O curso se encerra na próxima sexta-feira (18) e reúne fiscais e agentes agropecuários das regiões sul, sudeste, oeste e nordeste paraense, onde as lavouras de soja se concentram.

“A capacitação dos servidores é imprescindível para que tenhamos uma defesa agropecuária fortalecida e eficiente”, destaca a diretora de Defesa e Inspeção Vegetal da Adepará, Lucionila Pimentel. Ela ressalta que o treinamento foi organizado dentro dos protocolos de segurança estabelecidos pela Organização Mundial de Saúde (OMS) contra a Covid-19, fundamentais para a garantia da sanidade e competitividade da sojicultura do Pará.

Além de conhecerem as principais doenças que ameaçam a soja, plantas hospedeiras, métodos de monitoramento e coleta de material, durante o treinamento são ministradas aulas sobre fiscalização e uso responsável de agrotóxicos no campo, geotecnologia aplicada no programa fitossanitário da soja e controle do trânsito de máquinas, equipamentos e implementos agrícolas.

Controle
O controle fitossanitário, no trânsito de máquinas, equipamentos e implementos agrícolas em território paraense foi regulamentado pela Portaria Nº 1725 de 10 de julho de 2020, publicada pela Adepará no Diário Oficial do Estado em 13 de julho de 2020.

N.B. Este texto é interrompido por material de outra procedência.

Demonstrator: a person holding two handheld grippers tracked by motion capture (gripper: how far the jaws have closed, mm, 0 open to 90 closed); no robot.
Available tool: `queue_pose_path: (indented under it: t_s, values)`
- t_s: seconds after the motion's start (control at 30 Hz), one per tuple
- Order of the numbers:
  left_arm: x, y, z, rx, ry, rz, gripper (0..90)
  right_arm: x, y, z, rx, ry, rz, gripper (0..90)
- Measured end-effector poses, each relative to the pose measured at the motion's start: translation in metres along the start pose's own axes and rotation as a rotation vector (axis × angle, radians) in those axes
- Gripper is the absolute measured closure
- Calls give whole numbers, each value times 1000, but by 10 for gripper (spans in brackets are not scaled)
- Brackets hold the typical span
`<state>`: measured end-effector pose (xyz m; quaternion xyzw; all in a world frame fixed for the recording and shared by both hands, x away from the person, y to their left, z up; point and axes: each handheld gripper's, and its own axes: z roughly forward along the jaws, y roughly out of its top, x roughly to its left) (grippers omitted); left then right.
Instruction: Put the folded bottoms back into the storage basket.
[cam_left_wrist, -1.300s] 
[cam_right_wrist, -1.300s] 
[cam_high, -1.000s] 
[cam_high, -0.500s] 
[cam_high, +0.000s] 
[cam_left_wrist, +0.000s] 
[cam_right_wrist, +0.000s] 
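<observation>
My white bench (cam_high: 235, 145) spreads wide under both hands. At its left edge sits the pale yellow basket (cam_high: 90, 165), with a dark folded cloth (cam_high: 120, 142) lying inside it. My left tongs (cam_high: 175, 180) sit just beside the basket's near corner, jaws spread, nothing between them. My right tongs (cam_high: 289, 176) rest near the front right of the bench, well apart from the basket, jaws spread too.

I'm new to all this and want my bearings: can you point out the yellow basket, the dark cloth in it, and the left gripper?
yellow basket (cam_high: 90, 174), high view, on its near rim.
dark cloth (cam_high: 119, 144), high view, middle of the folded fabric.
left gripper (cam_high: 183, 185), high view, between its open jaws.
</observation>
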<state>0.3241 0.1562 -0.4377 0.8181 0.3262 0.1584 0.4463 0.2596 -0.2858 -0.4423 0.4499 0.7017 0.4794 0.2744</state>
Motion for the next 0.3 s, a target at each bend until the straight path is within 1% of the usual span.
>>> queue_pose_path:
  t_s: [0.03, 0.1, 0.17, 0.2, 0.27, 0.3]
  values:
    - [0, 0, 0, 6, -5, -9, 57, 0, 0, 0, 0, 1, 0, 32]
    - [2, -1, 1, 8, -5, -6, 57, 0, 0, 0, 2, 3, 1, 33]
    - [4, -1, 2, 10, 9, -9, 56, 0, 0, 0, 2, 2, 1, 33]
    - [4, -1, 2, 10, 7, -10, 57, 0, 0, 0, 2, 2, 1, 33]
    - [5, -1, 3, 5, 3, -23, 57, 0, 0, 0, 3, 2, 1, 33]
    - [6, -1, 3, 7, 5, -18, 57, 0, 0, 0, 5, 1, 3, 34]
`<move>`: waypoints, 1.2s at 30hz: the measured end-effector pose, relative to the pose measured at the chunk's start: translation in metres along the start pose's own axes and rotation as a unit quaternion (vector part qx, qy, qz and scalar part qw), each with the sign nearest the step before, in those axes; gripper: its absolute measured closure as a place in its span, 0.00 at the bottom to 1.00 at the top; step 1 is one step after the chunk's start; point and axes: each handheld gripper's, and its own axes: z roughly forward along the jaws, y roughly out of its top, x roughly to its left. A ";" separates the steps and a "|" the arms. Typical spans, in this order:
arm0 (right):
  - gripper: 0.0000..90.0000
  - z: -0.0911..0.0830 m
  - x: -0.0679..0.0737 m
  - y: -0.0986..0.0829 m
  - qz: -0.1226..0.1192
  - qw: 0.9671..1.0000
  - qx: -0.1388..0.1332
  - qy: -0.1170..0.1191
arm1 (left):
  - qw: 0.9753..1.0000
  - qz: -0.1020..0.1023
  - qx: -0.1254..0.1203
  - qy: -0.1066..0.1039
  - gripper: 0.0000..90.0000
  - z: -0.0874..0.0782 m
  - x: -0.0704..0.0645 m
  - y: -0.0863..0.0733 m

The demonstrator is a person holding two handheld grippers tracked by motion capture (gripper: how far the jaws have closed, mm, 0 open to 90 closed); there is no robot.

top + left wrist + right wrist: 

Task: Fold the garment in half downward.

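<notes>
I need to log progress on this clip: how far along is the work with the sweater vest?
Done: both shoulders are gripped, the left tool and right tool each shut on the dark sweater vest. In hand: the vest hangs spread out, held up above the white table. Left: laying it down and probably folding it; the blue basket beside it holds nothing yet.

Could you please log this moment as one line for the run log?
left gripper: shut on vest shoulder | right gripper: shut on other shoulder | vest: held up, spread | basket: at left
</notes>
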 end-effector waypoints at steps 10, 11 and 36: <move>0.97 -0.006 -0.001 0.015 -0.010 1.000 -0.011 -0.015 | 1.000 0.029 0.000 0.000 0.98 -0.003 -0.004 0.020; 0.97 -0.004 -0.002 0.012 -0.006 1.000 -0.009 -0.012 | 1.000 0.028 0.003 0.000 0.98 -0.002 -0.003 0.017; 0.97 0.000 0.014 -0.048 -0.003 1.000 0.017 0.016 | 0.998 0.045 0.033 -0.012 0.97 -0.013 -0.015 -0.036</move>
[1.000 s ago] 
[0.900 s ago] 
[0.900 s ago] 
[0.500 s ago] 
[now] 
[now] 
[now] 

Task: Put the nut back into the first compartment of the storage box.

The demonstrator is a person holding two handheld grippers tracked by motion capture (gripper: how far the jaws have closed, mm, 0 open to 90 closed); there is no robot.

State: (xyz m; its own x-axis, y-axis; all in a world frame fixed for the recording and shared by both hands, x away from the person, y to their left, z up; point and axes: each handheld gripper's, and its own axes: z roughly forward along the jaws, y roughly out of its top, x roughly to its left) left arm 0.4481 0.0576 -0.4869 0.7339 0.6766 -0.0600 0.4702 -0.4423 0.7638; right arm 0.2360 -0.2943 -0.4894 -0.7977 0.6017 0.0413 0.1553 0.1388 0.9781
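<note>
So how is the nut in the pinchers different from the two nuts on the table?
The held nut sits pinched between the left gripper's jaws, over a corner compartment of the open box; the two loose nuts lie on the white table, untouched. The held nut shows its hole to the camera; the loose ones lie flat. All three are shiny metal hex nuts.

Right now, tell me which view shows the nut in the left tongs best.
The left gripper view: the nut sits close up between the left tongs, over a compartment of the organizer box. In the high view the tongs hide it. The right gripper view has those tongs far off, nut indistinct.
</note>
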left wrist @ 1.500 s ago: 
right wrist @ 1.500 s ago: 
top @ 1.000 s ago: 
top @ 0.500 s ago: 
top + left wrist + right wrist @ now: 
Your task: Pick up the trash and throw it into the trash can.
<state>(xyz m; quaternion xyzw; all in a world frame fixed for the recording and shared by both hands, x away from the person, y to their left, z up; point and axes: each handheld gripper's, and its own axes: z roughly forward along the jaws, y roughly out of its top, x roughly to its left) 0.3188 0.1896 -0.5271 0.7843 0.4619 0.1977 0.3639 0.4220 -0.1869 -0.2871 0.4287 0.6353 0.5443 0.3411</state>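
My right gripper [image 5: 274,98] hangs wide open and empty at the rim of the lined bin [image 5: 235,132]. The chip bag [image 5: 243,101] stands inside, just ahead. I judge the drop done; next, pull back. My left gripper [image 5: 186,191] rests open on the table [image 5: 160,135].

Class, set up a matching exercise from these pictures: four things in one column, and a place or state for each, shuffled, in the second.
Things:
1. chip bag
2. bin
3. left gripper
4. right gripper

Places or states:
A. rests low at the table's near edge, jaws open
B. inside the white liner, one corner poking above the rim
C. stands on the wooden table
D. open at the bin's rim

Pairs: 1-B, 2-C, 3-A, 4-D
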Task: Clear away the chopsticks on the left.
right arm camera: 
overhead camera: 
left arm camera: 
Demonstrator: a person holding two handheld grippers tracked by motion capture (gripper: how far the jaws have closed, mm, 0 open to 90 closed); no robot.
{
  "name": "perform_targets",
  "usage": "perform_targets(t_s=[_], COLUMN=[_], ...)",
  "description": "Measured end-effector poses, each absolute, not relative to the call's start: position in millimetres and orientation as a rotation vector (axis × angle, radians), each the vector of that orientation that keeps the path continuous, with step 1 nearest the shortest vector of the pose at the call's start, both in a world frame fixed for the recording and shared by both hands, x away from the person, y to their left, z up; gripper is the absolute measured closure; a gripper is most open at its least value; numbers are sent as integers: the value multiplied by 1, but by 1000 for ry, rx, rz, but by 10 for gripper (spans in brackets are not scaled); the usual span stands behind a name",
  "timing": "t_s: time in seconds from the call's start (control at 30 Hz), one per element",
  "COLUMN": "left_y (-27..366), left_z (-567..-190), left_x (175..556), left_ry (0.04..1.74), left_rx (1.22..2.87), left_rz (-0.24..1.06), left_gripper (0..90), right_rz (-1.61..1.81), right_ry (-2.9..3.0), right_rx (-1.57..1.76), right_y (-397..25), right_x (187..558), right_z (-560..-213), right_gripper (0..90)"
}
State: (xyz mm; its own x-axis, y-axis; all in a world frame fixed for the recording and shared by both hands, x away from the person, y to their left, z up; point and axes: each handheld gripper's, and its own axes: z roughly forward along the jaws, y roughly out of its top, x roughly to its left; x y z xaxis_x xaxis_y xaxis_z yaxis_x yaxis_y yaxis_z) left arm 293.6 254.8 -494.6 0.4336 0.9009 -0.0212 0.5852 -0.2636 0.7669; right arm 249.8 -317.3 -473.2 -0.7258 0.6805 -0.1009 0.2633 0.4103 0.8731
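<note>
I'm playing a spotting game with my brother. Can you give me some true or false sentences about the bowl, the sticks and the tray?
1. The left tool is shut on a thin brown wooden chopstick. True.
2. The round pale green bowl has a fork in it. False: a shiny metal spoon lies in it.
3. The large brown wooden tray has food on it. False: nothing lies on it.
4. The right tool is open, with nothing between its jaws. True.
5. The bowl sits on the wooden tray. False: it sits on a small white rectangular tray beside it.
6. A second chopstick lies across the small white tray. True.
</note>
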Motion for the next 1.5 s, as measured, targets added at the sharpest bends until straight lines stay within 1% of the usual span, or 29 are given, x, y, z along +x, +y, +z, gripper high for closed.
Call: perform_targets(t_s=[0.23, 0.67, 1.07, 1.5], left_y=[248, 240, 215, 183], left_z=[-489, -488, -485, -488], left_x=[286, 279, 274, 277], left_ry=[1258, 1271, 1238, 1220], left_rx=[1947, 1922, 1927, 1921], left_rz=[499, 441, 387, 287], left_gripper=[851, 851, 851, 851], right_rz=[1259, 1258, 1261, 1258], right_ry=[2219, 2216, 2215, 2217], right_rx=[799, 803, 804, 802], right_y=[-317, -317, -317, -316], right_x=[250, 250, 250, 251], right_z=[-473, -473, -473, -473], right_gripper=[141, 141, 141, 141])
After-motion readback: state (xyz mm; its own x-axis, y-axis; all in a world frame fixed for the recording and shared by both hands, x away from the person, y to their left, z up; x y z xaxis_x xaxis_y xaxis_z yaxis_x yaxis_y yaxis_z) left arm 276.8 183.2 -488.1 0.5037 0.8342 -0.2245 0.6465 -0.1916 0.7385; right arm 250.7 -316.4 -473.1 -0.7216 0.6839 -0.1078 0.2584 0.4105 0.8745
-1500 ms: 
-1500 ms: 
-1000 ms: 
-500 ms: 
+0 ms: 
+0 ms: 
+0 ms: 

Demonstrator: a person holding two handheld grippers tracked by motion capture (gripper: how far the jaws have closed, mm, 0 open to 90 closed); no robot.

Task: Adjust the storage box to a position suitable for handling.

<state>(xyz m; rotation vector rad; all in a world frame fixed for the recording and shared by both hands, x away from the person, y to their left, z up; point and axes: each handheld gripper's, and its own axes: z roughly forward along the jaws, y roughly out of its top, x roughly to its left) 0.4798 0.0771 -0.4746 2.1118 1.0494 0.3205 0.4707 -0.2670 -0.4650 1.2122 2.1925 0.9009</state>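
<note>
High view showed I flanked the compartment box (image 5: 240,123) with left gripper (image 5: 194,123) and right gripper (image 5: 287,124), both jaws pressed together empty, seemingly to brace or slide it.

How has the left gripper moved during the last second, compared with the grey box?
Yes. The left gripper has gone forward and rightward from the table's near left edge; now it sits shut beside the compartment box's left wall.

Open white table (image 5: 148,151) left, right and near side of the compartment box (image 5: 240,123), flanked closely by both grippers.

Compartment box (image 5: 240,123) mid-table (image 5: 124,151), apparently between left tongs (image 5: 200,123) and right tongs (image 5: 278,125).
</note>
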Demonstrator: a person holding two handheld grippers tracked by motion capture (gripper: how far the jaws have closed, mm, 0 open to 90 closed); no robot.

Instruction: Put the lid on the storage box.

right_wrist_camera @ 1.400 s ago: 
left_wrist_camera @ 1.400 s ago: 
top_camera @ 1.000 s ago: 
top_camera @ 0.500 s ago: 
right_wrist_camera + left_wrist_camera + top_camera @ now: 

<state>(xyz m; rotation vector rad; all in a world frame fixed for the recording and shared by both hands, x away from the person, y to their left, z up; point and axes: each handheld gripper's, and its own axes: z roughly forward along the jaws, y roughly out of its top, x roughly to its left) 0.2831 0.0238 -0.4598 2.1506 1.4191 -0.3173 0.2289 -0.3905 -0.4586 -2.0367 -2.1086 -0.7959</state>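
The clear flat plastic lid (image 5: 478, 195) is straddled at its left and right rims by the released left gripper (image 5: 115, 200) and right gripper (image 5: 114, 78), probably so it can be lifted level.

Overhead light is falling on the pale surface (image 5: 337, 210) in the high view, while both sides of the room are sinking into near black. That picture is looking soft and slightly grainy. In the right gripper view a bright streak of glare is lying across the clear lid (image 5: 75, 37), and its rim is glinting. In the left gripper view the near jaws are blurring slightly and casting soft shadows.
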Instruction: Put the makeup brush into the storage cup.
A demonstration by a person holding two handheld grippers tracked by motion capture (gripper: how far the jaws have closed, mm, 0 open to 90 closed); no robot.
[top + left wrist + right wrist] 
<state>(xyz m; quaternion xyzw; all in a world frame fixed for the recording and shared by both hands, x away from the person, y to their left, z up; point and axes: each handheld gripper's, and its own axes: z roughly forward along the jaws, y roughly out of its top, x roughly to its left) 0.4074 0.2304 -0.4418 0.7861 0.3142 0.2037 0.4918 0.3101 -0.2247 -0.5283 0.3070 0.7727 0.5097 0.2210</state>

As medidas instituídas em Portaria levaram em consideração a importância da prevenção e controle de pragas, para garantir a fitossanidade e competitividade da agricultura paraense e o fato de que as máquinas, equipamentos e implementos agrícolas se constituem em potenciais disseminadores de pragas.

Responsável pelo Programa Estadual da Soja, Maria Alice Thomaz Lisboa explica que o transporte de maquinários pode criar condições propícias para a existência de pragas em áreas onde elas naturalmente não ocorreriam. “A disseminação geográfica das pragas agrícolas pode ser oriunda da movimentação de material contendo algum tipo de praga, que aumenta a probabilidade de sua entrada em um novo local”, frisou.

O cultivo do grão demonstra potencial de crescimento para o agronegócio paraense. A cada ano, sobe o número das áreas plantadas com soja, o que pode levar o Pará a ficar entre os quatro maiores produtores do País.

De acordo com o Levantamento Sistemático da Produção Agrícola, divulgado no dia 10 deste mês de dezembro pelo Instituto Brasileiro de Geografia e Estatística (IBGE), no mês de novembro de 2020, o Pará foi o responsável pela produção de 1.861. 616 toneladas do grão.